Johnathan se inclinó y gentilmente presionó su frente contra la de Sierra. Sabía que ella ya tenía demasiadas cosas con las que lidiar, y ahora también estaba cuidando a Dora.
Sierra negó con la cabeza.
—La traeré conmigo a la escuela mañana. Haré que alguien ayude a cuidarla, y trataré de irme temprano en la tarde.
—Está bien —respondió Johnathan, su voz ronca.
Hablaron un poco más antes de regresar adentro. Johnathan cuidadosamente levantó a Dora, pero en el momento en que fue tocada, se despertó sobresaltada, sus ojos llenos de miedo. Solo cuando vio que era Johnathan y Sierra se relajó.
La mirada en sus ojos hizo que Sierra sintiera aún más dolor. Johnathan cargó a Dora hacia el coche y ayudó a acomodarlas. Había llamado a un conductor para llevarlas a casa.
—Mándame un mensaje cuando lleguen —le recordó.
Sierra asintió, a punto de responder, cuando notó una mancha grande y oscura extendiéndose por la camisa de Johnathan. No lo había notado antes, pero bajo la luz, era imposible no verla.
Se congeló por un segundo. Johnathan siguió su mirada y explicó:
—Se derrumbó completamente antes.
Sierra asintió en comprensión.
—Descansa tú también.
Entonces llevó a Dora a casa. Sierra siempre había sentido cariño por la pequeña, pero después de escuchar todo lo que había vivido, su corazón se enterneció aún más.

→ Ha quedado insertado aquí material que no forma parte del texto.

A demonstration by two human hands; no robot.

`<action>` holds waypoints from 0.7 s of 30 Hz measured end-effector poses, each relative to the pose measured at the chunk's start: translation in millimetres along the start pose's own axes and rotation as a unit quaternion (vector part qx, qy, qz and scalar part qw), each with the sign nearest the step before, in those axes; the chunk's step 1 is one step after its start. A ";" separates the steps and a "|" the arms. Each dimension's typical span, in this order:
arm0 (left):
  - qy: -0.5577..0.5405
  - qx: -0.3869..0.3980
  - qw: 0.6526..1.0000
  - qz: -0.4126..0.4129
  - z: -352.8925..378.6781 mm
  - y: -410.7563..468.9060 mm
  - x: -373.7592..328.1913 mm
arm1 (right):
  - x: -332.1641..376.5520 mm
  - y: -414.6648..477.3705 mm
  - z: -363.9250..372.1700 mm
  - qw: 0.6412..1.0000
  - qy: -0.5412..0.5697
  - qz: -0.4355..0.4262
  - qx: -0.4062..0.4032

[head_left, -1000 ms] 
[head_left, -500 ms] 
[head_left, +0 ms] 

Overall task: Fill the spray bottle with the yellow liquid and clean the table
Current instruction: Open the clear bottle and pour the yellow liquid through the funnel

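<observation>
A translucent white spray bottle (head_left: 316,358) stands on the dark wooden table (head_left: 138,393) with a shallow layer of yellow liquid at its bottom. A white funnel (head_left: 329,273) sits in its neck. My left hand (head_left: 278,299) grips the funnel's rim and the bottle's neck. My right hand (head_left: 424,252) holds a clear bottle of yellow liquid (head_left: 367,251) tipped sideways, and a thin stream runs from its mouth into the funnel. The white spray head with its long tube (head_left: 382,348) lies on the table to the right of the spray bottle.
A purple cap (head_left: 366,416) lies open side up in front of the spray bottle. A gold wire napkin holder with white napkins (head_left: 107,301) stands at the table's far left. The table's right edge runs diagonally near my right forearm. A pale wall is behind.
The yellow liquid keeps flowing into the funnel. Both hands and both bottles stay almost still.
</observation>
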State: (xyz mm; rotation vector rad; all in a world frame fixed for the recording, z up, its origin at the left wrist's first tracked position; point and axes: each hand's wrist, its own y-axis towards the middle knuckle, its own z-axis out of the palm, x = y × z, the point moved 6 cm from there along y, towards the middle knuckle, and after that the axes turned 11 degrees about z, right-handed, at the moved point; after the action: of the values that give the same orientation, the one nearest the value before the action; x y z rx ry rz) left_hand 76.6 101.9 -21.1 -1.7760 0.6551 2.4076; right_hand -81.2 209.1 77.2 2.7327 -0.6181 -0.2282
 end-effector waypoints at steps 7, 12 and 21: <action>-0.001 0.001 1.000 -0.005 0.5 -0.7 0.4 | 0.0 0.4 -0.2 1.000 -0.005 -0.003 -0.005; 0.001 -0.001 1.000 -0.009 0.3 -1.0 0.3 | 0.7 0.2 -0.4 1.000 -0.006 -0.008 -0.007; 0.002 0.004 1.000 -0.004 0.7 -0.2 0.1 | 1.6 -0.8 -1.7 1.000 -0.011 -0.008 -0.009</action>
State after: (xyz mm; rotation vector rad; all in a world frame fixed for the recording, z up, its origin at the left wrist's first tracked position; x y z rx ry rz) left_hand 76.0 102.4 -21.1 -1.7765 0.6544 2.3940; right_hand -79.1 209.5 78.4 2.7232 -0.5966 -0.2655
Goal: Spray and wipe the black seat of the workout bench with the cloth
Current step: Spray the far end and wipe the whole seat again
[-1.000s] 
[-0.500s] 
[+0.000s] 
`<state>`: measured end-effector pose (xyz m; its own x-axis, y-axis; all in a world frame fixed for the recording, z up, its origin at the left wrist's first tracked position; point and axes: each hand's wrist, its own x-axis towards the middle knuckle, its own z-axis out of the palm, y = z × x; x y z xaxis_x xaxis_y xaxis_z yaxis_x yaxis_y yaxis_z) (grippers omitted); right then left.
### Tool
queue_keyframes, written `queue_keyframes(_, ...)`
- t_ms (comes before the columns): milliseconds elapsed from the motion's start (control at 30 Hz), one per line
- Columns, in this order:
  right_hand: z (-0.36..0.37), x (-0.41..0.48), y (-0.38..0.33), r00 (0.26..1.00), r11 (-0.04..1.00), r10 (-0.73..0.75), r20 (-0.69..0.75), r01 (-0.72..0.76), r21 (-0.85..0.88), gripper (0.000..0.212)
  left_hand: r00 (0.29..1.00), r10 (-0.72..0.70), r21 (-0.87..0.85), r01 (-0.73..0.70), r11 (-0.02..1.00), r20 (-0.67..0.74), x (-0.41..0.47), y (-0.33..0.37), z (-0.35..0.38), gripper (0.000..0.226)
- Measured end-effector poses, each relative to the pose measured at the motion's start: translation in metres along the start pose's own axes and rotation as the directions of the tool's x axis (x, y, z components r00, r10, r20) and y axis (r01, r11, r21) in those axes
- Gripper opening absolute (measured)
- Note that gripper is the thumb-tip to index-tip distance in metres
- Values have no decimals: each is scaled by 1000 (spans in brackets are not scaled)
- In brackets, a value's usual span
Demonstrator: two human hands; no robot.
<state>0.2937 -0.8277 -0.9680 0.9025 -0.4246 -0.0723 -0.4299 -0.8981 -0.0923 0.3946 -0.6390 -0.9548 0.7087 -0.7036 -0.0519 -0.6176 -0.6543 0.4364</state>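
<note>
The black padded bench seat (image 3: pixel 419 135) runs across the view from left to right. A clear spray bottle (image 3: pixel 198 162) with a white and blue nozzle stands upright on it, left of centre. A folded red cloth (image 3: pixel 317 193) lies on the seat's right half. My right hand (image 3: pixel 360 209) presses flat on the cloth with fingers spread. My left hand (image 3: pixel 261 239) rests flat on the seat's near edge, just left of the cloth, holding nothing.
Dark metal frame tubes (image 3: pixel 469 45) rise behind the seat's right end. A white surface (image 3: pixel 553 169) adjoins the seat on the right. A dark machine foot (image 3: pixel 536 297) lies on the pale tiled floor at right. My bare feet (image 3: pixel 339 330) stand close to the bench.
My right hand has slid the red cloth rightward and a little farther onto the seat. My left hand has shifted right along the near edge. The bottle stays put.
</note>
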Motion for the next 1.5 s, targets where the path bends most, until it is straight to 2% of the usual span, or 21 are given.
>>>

Una vez en casa, bañó a Dora con cuidado y la preparó para dormir. Como no sabía si Johnathan regresaría esa noche, Sierra decidió acompañar a la niña. No la presionó con preguntas sobre lo ocurrido. Aunque Dora apenas tenía tres años, todo lo que había soportado la había hecho más madura de lo que correspondía a su edad.
Cuando vio a Sierra acostándose junto a ella, Dora parpadeó sorprendida. Luego su rostro se iluminó de felicidad genuina.
—Duerme ahora, ¿sí? Mañana tengo que levantarme temprano. ¿Te gustaría acompañarme?
Dora asintió con entusiasmo. A la mañana siguiente, en cuanto Sierra la despertó, la niña se levantó sin protestar. Aunque aún tenía sueño, no hizo berrinches; simplemente siguió a Sierra en silencio. Esa actitud solo logró que el corazón de Sierra se derritiera aún más.
Cuando Sierra llegó a la escuela con Dora de la mano, causó cierto revuelo. Aquella publicación anterior se había extendido como pólvora, alimentando especulaciones sobre la relación entre Johnathan y Quinn. Sin embargo, al ver que Sierra traía personalmente a la niña, esos rumores comenzaron a desvanecerse.
Los laboratorios no eran lugar apropiado para nadie, mucho menos para una niña pequeña. Sierra habló con el personal de seguridad y acomodó a Dora en la oficina de planta baja con algunos juguetes.
Sierra no se negó. Estaba preocupada por Johnathan y Quinn, así que tomó a Dora y se dirigió directamente al hospital. Antes de entrar siquiera, escucharon el llanto de Quinn desde adentro. Sierra se pausó instintivamente y miró hacia Dora. Pero Dora no reaccionó mucho.
Sierra susurró:
—Tu mamá está enferma, se siente muy mal. No le tengas miedo, ¿está bien?
Dora la miró, confundida, luego negó con la cabeza.
—No tengo miedo.
Justo cuando Sierra estaba a punto de empujar la puerta, Dora agregó suavemente:
—La gente llora mucho.
Sierra se congeló. ¿Qué quería decir? ¿Otra gente? ¿Dora había visto a otros llorar antes? ¿Así que ese monstruo no había usado solo a Quinn y Dora para sus experimentos?
Con un pensamiento escalofriante formándose en su mente, Sierra se recordó mentalmente hablar con Johnathan sobre esto después. Abrió la puerta y entró, solo para ver a Quinn aferrándose fuertemente a Johnathan, agarrando su brazo como un salvavidas, como si soltarse significara ser arrastrada.